*Task prompt*: Your reply should be one number, which is how many lines in the listing below contain "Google".

<<<<

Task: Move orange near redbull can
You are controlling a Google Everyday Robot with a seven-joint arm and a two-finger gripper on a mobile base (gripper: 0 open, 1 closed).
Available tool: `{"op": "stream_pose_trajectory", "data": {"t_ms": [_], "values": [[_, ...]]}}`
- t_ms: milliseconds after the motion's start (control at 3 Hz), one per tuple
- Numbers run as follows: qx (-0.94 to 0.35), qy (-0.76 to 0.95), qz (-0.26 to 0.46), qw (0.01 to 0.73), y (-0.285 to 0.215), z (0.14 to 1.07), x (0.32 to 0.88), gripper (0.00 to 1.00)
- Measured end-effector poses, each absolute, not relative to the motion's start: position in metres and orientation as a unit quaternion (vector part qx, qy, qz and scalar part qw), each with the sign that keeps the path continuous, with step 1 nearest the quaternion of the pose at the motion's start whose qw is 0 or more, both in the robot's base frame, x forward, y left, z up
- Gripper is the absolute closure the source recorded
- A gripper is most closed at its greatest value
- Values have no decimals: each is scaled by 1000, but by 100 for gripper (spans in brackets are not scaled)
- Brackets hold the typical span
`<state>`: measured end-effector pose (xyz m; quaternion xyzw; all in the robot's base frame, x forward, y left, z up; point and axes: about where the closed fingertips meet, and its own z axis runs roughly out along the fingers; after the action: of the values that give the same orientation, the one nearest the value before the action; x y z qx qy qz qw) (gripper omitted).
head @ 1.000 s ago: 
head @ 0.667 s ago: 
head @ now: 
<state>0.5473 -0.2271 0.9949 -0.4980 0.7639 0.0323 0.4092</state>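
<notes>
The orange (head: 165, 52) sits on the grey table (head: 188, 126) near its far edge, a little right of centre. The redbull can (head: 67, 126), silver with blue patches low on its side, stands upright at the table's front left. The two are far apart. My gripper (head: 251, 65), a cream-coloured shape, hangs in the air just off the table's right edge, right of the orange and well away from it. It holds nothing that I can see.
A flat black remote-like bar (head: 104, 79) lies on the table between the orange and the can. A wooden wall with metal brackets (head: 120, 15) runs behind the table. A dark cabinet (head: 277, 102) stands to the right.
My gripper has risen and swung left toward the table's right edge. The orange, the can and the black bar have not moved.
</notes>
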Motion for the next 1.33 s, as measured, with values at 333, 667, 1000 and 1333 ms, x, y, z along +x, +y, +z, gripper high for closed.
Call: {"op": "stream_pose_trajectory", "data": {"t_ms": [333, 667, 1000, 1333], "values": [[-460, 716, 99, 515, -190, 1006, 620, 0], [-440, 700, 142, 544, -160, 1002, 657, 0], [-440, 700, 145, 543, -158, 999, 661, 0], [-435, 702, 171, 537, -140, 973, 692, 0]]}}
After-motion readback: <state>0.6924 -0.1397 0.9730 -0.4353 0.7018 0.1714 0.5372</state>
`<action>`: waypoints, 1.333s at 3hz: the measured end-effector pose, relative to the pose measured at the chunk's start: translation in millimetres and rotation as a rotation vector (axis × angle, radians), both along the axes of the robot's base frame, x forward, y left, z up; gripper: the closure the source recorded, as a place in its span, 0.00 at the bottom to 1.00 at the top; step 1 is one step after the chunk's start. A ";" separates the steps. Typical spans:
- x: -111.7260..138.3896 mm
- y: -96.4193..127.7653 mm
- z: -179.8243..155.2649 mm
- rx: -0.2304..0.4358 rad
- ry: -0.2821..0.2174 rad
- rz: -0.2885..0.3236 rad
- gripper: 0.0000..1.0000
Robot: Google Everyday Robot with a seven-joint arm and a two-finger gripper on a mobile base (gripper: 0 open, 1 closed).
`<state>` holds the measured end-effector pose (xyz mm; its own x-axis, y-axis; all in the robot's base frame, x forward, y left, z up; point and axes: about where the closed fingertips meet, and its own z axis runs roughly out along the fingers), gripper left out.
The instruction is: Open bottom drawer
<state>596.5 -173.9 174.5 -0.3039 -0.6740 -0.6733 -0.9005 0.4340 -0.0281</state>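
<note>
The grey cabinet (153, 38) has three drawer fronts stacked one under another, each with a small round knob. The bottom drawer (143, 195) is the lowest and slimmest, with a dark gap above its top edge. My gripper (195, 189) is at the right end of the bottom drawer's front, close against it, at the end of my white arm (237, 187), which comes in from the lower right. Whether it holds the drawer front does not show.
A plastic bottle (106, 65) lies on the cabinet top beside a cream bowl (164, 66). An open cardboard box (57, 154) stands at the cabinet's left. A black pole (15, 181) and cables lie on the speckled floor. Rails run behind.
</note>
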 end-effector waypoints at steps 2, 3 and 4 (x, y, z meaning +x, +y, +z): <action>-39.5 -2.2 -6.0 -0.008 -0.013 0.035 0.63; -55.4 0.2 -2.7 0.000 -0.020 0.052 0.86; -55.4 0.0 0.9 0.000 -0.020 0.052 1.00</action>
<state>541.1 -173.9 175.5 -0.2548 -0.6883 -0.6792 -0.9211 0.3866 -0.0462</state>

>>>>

*Exercise response*: 2